Is he going to agree to a lifting of the economic sanctions on Russia imposed by the Obama administration in retaliation for Russia’s invasion of Ukraine in 2014? This is what Susan Rice, Obama’s former National Security Advisor, fears will happen behind those closed doors in Helsinki. She argues that “at the behest of his favorite foreign partners – Israel, the UAE and Saudi Arabia – Mr Trump has been encouraged to trade recognition of Russian annexation of Crimea and the termination of sanctions imposed on Russia after its invasion of Ukraine, for Russia’s pledge to curtail Iranian influence in Syria and the region.” And for what in return? If this is the outcome, what would the US get out of it and what would be the repercussions? Rice could be right.
And by the way, whatever happened to Reagan’s “trust but verify?”
Now, on top of this, the Mueller investigation took Russia’s interference in the 2016 US elections at least one step further. On Friday, while Trump was drinking tea with Queen of England, the Mueller investigation announced it had charged 12 active duty officers of the GRU, Russia’s military intelligence of conspiracy to interfere in the US campaign through cyber warfare attacks on the Democratic Party, its officials and staff, as well as state and local election websites. These fishing expeditions were made all on behalf of assisting Mr. Trump's election. The investigation also charged the GRU -12 with contacts with at least two unidentified Americans to share the stolen information – one American with close connections to the Trump campaign (read Roger Stone who has already admitted as much) and the other running for Congress.
I tend to think that the tight-lipped highly professional Mueller investigation runs on its own schedule and we know that Mueller, in all fairness, notified Trump before his departure for Brussels of the forthcoming charges so it should have come as no surprise to Trump that the indictments would be announced publicly while he was in Europe.

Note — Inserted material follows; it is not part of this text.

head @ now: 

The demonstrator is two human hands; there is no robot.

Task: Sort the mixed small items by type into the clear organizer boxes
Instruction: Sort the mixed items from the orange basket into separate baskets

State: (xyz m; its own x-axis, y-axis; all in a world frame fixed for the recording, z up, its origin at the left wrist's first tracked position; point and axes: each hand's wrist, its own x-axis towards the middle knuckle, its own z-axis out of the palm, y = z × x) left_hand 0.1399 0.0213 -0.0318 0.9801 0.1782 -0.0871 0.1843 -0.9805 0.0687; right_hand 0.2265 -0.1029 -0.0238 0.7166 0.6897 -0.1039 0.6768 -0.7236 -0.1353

Nevertheless – as usual – Trump has continued to falsely accuse Mueller’s team of conducting a witch hunt, and I can only assume, therefore, that he will not raise the conspiracy charges with Putin on Monday, or if so, down play them as erroneous and inconsequential as opposed to praising Putin to the hilt.
I’ve argued – and continue to think – that Trump’s approach to US foreign policy is foremost transactional. By this I mean that it consists of transactions that enrich Trump at the expense of the nation he purportedly leads: he concedes American national interests for his own personal self-aggrandizement. Financing for another Trump hotel or golf course? Permission to build one or both in Moscow? For Trump, the presidency is a cash cow: his personal slot machine.

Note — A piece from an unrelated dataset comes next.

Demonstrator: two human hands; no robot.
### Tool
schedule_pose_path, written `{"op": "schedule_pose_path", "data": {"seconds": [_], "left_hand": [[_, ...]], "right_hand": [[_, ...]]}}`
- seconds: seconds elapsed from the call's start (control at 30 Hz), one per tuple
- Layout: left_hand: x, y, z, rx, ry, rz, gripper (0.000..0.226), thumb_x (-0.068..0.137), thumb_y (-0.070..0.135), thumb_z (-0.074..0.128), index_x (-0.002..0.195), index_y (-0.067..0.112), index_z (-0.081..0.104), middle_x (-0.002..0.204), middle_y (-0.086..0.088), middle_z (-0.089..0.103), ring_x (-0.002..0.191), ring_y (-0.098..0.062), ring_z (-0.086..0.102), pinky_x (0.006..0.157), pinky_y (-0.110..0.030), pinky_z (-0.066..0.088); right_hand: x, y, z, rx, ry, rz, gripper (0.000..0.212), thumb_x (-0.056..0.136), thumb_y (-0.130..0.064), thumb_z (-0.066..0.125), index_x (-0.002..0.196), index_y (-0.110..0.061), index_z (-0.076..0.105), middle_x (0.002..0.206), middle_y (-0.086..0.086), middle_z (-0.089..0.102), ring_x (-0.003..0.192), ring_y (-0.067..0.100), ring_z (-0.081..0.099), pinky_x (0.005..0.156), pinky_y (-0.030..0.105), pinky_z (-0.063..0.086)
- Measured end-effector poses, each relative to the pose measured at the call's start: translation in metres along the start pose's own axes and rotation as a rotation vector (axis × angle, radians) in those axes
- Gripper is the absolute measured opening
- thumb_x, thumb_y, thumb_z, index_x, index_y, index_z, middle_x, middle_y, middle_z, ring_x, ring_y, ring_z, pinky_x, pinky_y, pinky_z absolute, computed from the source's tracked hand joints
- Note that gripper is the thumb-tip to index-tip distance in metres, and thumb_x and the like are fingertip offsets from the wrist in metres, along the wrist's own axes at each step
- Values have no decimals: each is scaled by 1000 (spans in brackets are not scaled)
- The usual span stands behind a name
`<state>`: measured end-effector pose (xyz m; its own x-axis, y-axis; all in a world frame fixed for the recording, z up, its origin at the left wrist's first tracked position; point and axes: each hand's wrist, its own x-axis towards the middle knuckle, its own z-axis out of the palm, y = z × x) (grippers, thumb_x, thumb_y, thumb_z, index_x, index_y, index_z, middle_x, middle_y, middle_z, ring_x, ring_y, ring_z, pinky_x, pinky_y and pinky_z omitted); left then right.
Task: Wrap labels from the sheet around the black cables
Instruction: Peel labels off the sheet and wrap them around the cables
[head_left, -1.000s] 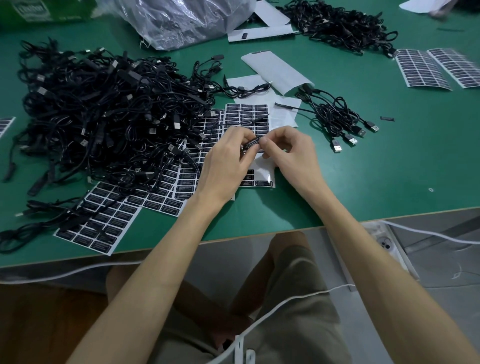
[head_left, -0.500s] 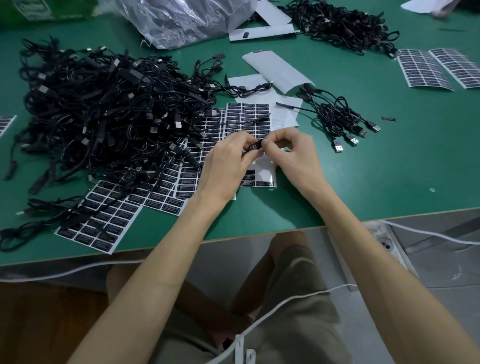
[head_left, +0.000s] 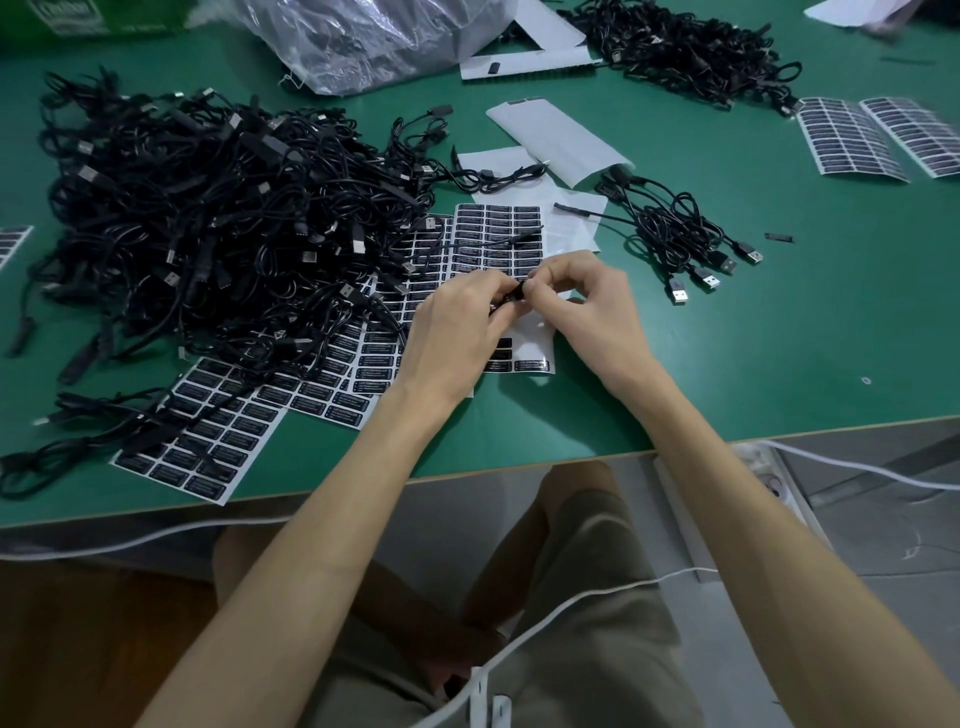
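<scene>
My left hand (head_left: 460, 332) and my right hand (head_left: 587, 306) meet over the label sheet (head_left: 498, 244), both pinching a short black part of one cable (head_left: 511, 299) between their fingertips. The label on it is mostly hidden by my fingers. That cable runs up across the sheet to a thin plug end (head_left: 522, 238). The sheet holds rows of black labels; its lower part is mostly bare white backing. A big tangled pile of black cables (head_left: 208, 228) lies to the left. A small bunch of cables with USB plugs (head_left: 680, 234) lies to the right.
More label sheets lie at the front left (head_left: 208, 441) and far right (head_left: 852, 137). White backing papers (head_left: 558, 137), a clear plastic bag (head_left: 374, 41) and another cable pile (head_left: 685, 47) are at the back. The table's front edge (head_left: 519, 465) runs below my wrists.
Both hands stay together at the same spot over the sheet; the fingertips have shifted slightly around the cable piece, and the right thumb and fingers have closed in on it.
</scene>
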<state>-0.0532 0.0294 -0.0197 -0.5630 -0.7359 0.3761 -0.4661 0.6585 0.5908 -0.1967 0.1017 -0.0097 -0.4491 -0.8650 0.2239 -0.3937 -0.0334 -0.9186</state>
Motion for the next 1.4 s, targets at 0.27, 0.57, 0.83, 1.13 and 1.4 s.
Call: {"op": "schedule_pose_path", "data": {"seconds": [0.27, 0.57, 0.83, 1.13, 1.4], "left_hand": [[0, 2, -1, 0, -2, 3, 28, 99, 33, 69, 116, 12, 73, 103, -4, 74, 96, -24, 67, 84, -47, 55], [-1, 1, 0, -36, 14, -18, 27, 97, 34, 71, 116, 15, 69, 101, -1, 73, 96, -22, 68, 84, -46, 57], [-1, 0, 1, -2, 34, 2, 25, 98, 34, 71, 114, 14, 67, 101, 0, 72, 94, -20, 68, 82, -45, 58], [-2, 1, 2, 25, 47, 0, 23, 98, 33, 71, 111, 16, 63, 101, 1, 71, 92, -19, 68, 81, -45, 57], [-2, 1, 2, 31, 45, 8, 21, 98, 31, 70, 110, 16, 63, 100, 1, 71, 91, -19, 67, 80, -44, 57]], "right_hand": [[3, 5, -1, 62, 15, 37, 6, 91, -12, 68, 87, -10, 73, 91, 3, 71, 82, 10, 64, 82, 42, 55], [3, 4, -1, 58, 19, 58, 5, 92, -11, 68, 88, -10, 71, 85, 2, 70, 76, 15, 63, 82, 42, 55], [3, 3, 0, 43, 19, 59, 5, 92, -10, 68, 89, -8, 71, 88, 5, 71, 77, 16, 64, 84, 45, 57], [2, 3, 0, 34, 16, 46, 8, 92, -8, 67, 93, -1, 70, 87, 14, 73, 70, 15, 70, 76, 35, 59], [2, 2, 0, 19, 15, 48, 9, 93, -7, 67, 94, 1, 71, 88, 14, 73, 71, 15, 71, 79, 37, 59]]}}
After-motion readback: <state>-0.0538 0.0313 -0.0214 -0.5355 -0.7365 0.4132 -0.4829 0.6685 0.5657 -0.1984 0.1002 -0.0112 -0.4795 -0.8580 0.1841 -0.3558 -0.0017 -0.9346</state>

Meanwhile, when Trump and Putin enter the Finnish Presidential Palace on Monday, they might consider the fate of Russian Empire's Governor General Nikolai Bobrikov, a former resident, who was murdered in 1904 on the stairs of the then Senate and now Council of State building just around the corner on Senate Square. The assassin was Finnish nationalist Eugen Schauman who so strenuously objected to the Russification of Finland which Bobrikov had begun to implement with such vengeance that Schauman shot Bobrikov three times and then killed himself.

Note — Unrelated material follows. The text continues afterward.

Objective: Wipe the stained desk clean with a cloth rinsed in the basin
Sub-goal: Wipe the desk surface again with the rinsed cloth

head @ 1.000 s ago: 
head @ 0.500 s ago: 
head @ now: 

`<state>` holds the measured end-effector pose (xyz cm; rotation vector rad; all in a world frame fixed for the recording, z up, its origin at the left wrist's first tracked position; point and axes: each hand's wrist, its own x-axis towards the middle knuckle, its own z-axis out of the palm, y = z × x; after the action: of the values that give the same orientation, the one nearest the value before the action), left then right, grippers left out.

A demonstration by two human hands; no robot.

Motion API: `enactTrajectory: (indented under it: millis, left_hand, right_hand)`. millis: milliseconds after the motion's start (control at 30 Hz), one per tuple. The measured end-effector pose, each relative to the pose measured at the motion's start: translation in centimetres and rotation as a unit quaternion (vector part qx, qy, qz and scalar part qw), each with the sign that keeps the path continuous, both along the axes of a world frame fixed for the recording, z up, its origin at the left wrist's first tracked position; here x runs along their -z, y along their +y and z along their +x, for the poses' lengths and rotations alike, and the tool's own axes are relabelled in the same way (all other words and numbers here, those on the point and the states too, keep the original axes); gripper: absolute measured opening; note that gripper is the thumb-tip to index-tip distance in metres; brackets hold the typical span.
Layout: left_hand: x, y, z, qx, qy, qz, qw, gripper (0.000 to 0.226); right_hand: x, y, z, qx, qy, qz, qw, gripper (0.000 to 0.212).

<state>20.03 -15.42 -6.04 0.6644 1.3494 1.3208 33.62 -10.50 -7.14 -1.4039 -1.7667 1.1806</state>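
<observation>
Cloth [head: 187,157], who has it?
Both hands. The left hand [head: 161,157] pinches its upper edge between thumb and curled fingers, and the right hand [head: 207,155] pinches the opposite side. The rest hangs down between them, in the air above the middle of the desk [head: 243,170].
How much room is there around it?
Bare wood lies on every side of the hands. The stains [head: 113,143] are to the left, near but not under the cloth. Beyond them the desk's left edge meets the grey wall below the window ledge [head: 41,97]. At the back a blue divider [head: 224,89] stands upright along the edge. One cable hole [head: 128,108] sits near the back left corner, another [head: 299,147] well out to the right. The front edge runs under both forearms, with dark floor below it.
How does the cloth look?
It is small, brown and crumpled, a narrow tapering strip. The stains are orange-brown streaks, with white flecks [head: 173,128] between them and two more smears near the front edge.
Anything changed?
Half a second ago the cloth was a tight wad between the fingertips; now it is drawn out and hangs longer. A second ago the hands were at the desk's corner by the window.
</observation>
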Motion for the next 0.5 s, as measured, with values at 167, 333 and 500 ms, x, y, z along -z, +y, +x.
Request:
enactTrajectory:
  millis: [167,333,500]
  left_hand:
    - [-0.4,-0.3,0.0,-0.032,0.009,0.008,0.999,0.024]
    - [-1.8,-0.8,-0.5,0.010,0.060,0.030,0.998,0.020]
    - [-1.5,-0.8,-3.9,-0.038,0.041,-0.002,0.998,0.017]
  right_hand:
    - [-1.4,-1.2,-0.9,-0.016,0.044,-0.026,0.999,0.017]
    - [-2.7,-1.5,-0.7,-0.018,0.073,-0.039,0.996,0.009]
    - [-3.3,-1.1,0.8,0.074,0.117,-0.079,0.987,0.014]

A plaque marks the location of the assassination. Here's how it was described in the Helsingin Sanomat, Finland's leading newspaper, a century later: "In the stairwell, set off by the building's red carpets and green walls, is a memorial plaque which states that Schauman was acting on behalf of his country: Se Pro Patria Dedit."
I also remember being shown a dark stain on the floor not far from the main entrance. I was told that it was the blood of the Russian Governor General spilled just 13 years before the Russian Empire came to its ignominious end and Finland declared and gained its independence.
For Putin, that blood should suggest a cautionary note: the expansion of Empires into unfriendly territories is ultimately not good for the Empire’s or Emperor's own health; for Trump, well I leave it to you.